En troisième lieu, l'essor des AAI a créé des besoins nouveaux de coordination et de pilotage, qui restent aujourd'hui encore insatisfaits. L'éclatement des structures de l'État ne saurait nous dispenser d'une compréhension globale et transversale de l'action publique. Cela suppose de clarifier en permanence l'insertion des AAI dans leur environnement institutionnel. Il faut prévenir le chevauchement des compétences, les risques de redondance et de doublon, les dangers de la contradiction voire de stériles rivalités. Les AAI n'ont pas apporté dans l'État la menace de tels fléaux, mais elles ont tout de même accru leur probabilité, en particulier lorsque leur sont dévolus d'importants pouvoirs de sanction. Cette réflexion d'ensemble doit ainsi conduire les pouvoirs publics à aider les AAI à mieux exercer leurs missions et, si nécessaire à mettre à niveau leurs moyens, tout en renforçant en parallèle la crédibilité des structures classiques de l'État, qui ont parfois été dangereusement appauvries par la création de telles autorités auxquelles a pu être transférée la totalité des capacités d'expertise de l'État.

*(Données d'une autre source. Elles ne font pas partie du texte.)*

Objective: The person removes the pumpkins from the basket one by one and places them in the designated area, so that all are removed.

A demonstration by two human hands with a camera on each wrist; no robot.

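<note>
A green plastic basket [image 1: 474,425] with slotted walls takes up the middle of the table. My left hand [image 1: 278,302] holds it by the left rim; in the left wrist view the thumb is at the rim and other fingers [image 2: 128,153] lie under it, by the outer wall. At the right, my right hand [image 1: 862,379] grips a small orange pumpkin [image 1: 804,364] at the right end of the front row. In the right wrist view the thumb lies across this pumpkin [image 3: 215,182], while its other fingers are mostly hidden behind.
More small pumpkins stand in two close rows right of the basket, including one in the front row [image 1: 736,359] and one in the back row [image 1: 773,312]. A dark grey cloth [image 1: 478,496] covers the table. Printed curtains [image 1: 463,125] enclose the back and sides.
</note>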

En dernier lieu, j'insisterai sur l'importance d'un contrôle renforcé sur le fonctionnement des AAI, dans le respect de leur indépendance. Comme l'a souligné le Conseil d'État en 2001, « indépendance ne saurait signifier irresponsabilité ». C'est certainement l'un des enseignements les plus importants de ce rapport. Les actes pris par les AAI doivent naturellement pouvoir être déférés au juge, judiciaire ou administratif selon le cas, et respecter les principes d'équité du procès et d'impartialité, chaque fois que des sanctions sont prises et que se trouve en cause le principe de séparation des pouvoirs ou l'article 6 de la Convention européenne des droits de l'Homme. Mais, en dehors de ces contrôles juridictionnels qui se sont légitimement développés, il doit exister un contrôle approfondi et régulier par les pouvoirs publics sur la capacité des AAI à assumer les missions qui leur ont été confiées et sur la manière dont ces missions sont exercées. L'indépendance n'exclut ni le dialogue, ni le contrôle. L'insuffisance des outils actuels a été soulignée par l'Office parlementaire d'évaluation de la législation en 2006 et par le Comité d'évaluation et de contrôle des politiques publiques de l'Assemblée nationale en 2011. Il y a là, assurément, un vaste chantier de travail.

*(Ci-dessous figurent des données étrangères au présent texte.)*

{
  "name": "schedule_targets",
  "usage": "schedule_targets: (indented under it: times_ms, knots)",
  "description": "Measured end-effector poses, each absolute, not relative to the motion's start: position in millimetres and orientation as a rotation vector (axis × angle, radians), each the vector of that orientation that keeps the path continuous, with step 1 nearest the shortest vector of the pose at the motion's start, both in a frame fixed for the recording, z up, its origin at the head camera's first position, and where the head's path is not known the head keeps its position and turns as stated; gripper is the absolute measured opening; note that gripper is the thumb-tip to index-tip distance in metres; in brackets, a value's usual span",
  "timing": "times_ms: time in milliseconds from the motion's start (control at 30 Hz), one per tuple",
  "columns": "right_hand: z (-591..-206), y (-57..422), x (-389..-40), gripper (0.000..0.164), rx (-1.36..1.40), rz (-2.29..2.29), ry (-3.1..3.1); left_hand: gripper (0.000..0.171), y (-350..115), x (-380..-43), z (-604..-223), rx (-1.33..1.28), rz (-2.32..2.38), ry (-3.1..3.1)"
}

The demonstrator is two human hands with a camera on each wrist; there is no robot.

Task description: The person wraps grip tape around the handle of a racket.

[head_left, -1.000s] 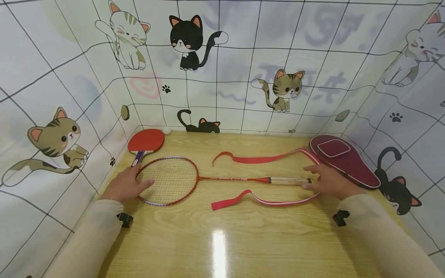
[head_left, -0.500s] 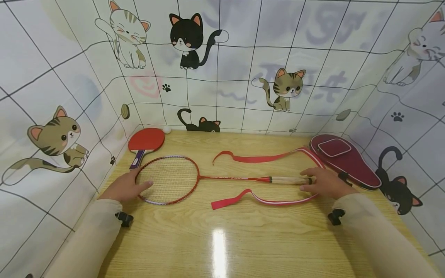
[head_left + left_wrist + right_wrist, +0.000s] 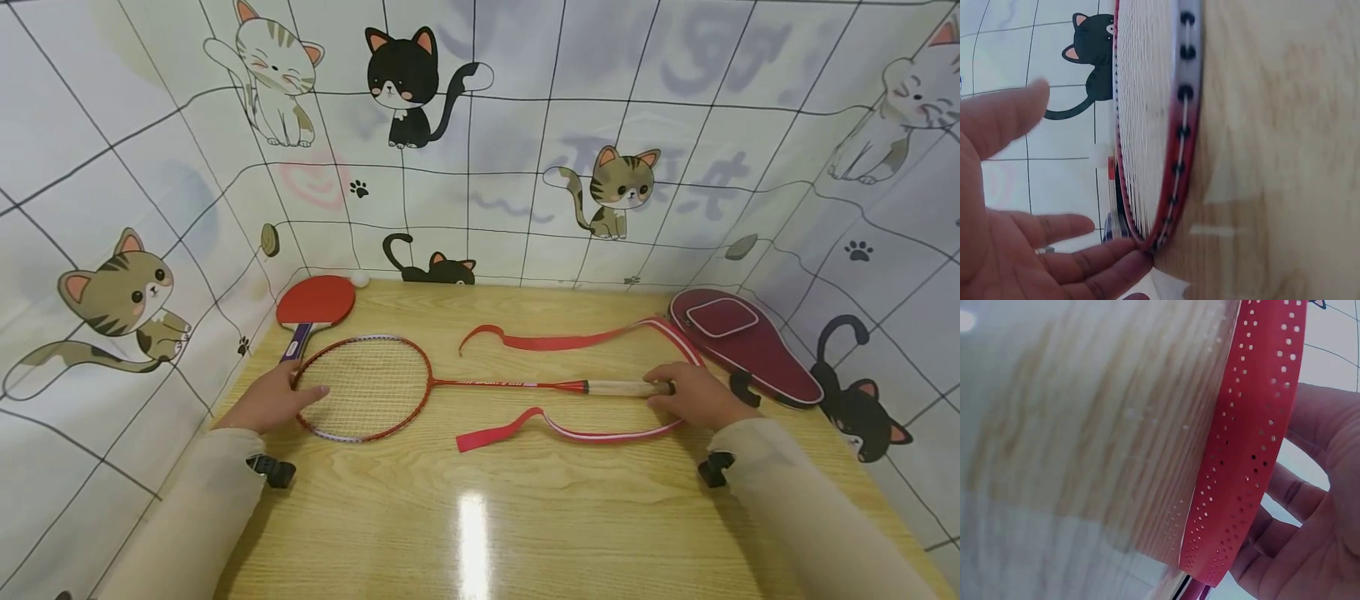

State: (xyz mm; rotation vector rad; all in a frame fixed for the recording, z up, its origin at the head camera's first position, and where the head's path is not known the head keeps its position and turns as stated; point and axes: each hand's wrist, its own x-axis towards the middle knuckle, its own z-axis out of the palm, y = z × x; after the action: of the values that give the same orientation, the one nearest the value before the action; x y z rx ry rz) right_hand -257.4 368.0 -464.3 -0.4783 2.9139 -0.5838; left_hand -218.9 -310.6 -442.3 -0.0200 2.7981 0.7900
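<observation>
A badminton racket [image 3: 495, 384] lies across the table, its strung head to the left and pale handle to the right. My left hand [image 3: 273, 396] is at the far left end of the head, fingers extended and fingertips at the frame [image 3: 1172, 169], thumb raised apart from it. My right hand [image 3: 693, 396] holds the handle's butt end between thumb and fingers. Red perforated grip tape [image 3: 1247, 437] with a white edge curves around the handle, one end [image 3: 487, 437] in front of the racket, the other behind. In the right wrist view the tape hides the handle and part of the fingers.
A red table tennis bat [image 3: 318, 302] lies at the back left, with a white ball [image 3: 360, 280] beside it. At the back right is a maroon bat case [image 3: 742, 346]. Cat-patterned cloth walls [image 3: 510, 125] enclose the table [image 3: 525, 517] on the left, back and right.
My right hand has moved slightly left and closed onto the butt of the handle. The badminton racket has shifted a little to the right. My left hand stays at the head.
</observation>
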Motion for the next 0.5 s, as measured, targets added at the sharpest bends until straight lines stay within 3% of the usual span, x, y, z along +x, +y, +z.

Sur tous ces sujets, touchant à la création et au fonctionnement des AAI, des diagnostics ont été établis et des préconisations ont été émises qui, je le crois, restent pleinement valides. Si des progrès ont été enregistrés, des avancées nouvelles sont encore attendues, pour renforcer l'efficacité, la cohérence et le suivi de l'action de ces autorités.